#### [TASK]
Set down the listing below verbatim, but only from its first line through the line containing "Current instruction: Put".

#### [GIVEN MATERIAL]

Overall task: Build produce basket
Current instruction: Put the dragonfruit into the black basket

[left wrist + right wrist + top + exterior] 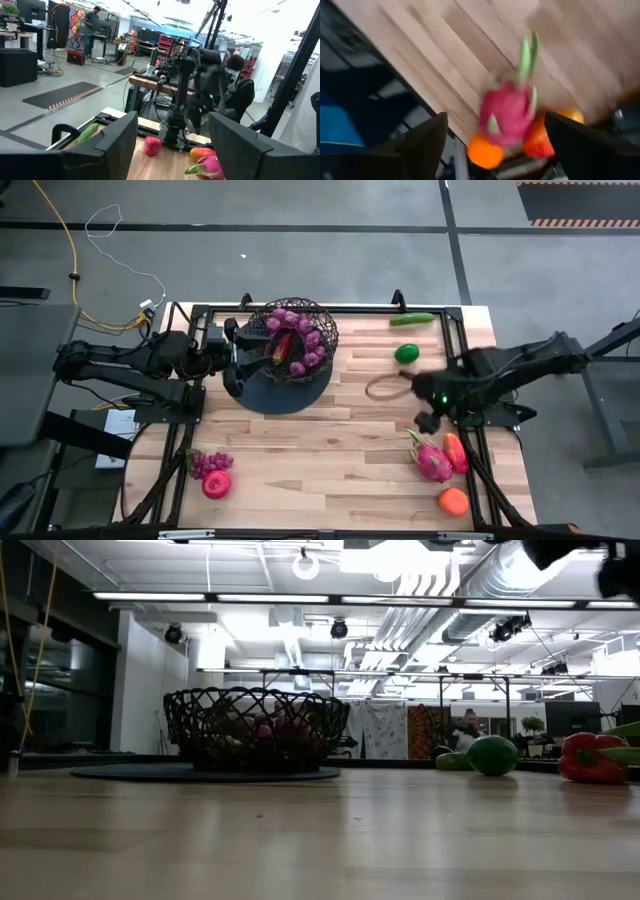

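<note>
The black wire basket (292,340) (255,730) stands on a flat dark disc (285,392) at the table's far left. It holds purple grapes (305,330) and a red piece (282,346). My left gripper (238,358) (172,130) is open and empty, just left of the basket. My right gripper (428,412) (495,117) hangs open above the pink dragon fruit (432,460) (510,112) on the table's right, touching nothing. An orange-red fruit (456,452) and an orange (453,500) lie beside the dragon fruit.
A cucumber (412,319) and a green round fruit (406,353) (492,755) lie far right. A brownish ring (385,387) lies mid-table. More grapes (210,463) and a red fruit (217,484) sit near left. The table's right edge is close to the dragon fruit.
</note>
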Tool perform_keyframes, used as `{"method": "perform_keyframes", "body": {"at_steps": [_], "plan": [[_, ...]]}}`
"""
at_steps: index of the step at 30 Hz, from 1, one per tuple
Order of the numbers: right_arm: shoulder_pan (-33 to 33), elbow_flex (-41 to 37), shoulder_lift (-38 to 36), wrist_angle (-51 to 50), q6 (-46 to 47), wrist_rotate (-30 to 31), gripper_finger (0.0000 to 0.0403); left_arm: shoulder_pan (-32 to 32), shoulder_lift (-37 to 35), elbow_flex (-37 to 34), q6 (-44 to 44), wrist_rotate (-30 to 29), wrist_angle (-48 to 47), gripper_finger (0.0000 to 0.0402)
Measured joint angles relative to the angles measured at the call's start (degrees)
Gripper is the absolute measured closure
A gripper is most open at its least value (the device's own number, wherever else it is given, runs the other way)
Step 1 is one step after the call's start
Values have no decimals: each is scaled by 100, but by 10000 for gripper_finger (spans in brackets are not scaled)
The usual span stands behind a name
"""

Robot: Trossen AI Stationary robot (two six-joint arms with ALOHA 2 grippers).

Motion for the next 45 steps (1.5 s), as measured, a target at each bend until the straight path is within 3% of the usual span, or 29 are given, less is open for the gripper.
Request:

#### [TASK SOLUTION]
Overall task: Build produce basket
Current instruction: Put the dragonfruit into the black basket

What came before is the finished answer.